▶ Exercise
Whenever a line in the entries below contains the string "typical", copy that line.

▶ Records supplied
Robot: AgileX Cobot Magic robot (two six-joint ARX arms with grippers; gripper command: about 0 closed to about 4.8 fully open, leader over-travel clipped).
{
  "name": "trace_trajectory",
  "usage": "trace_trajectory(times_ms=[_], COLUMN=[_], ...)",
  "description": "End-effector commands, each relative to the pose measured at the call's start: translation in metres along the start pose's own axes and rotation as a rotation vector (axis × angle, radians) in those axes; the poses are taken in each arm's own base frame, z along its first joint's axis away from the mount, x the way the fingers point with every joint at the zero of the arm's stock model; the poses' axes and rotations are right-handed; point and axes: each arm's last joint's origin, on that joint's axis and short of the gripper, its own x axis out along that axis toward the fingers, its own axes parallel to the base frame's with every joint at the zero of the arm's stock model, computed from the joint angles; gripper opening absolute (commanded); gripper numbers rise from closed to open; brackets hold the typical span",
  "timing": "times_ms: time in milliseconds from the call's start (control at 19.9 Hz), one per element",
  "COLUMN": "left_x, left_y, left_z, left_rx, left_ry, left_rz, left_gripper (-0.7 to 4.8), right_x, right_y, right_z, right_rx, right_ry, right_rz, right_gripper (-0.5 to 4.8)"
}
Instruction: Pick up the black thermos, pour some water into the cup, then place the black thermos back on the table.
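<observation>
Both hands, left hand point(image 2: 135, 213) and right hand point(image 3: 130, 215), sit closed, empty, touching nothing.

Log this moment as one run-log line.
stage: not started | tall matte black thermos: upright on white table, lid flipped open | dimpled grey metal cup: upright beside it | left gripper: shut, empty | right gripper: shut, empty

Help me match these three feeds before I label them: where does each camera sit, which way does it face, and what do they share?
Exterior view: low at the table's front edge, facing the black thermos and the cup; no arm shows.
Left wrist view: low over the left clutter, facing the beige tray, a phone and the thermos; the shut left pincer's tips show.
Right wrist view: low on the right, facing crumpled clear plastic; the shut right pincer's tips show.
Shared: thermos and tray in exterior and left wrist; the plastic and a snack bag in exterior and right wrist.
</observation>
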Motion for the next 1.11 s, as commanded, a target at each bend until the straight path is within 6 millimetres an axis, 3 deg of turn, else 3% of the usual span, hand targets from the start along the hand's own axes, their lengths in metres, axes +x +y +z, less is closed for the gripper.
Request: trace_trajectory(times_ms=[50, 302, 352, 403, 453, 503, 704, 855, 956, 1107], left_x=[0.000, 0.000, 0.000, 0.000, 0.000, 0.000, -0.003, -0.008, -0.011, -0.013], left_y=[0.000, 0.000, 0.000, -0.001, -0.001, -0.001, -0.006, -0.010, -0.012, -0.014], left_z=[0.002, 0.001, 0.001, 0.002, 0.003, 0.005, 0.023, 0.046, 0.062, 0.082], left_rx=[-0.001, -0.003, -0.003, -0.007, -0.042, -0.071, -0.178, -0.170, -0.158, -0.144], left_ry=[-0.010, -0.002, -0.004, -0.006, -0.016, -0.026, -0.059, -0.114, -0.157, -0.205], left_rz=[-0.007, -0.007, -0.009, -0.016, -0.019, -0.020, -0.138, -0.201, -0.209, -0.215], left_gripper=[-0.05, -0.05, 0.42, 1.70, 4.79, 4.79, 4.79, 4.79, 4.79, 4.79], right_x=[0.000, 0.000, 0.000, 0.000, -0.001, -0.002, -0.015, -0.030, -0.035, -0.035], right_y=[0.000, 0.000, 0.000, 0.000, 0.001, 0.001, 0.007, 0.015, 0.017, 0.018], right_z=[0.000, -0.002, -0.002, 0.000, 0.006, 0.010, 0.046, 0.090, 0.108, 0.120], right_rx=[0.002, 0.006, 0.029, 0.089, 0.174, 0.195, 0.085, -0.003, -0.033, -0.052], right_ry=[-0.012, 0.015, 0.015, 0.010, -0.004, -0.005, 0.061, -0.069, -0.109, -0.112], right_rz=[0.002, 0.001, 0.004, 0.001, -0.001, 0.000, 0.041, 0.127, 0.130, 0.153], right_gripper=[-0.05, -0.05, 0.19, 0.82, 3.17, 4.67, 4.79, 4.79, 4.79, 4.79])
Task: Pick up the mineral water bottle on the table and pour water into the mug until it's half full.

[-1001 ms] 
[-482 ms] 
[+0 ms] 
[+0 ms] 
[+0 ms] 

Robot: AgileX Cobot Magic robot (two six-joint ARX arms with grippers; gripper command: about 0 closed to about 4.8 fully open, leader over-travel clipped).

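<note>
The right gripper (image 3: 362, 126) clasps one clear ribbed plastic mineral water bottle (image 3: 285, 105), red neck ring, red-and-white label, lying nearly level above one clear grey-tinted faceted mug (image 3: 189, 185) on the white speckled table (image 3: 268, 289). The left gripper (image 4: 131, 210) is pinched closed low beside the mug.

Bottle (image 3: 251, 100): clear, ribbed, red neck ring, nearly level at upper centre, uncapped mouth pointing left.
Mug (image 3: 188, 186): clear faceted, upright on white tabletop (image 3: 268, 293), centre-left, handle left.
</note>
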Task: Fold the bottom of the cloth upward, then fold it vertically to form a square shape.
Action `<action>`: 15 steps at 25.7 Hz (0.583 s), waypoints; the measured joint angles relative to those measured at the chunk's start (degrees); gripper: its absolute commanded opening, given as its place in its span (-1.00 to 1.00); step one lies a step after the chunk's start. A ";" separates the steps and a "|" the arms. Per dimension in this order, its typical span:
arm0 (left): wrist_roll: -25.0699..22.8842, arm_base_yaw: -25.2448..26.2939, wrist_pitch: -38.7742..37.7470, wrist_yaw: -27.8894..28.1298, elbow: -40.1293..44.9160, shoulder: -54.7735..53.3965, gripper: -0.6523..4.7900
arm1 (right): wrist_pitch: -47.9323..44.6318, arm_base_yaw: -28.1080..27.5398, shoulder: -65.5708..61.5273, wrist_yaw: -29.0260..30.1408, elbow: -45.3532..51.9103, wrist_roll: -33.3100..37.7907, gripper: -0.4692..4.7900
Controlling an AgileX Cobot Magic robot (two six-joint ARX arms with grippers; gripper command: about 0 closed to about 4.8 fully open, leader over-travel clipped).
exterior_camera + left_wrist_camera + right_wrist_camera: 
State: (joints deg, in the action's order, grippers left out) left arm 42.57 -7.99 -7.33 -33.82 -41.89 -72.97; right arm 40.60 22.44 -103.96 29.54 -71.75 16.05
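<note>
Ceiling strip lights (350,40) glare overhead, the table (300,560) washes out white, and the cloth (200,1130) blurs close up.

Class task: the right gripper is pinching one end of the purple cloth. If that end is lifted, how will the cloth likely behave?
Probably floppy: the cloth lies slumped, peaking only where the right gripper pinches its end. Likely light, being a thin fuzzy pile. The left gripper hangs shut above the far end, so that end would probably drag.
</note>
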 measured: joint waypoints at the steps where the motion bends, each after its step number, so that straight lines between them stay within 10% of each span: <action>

▶ Response area
  "description": "End-effector commands, each relative to the pose measured at the call's start: translation in metres along the start pose's own axes and rotation as a rotation vector (axis × angle, radians) in those axes; the poses are taken in each arm's own base frame, z along its first joint's axis away from the mount, x the way the fingers point with every joint at the zero of the arm's stock model; the poses' axes and rotations are right-handed; point and axes: each arm's last joint's origin, on that joint's axis and short of the gripper, its own x axis out along that axis toward the fingers, its own axes parallel to the base frame's with every joint at the zero of the arm's stock model, computed from the joint angles; gripper opening absolute (commanded); gripper numbers rise from closed to open; brackets hold the typical span",
Action `<action>`: 15 steps at 25.7 Hz (0.583 s), waypoints; the measured joint angles relative to those measured at the chunk's start (degrees); gripper: its absolute commanded opening, given as its place in its span (-1.00 to 1.00); step one lies a step after the chunk's start. A ";" separates the steps and a "|" the arms. Per dimension in this order, its typical span:

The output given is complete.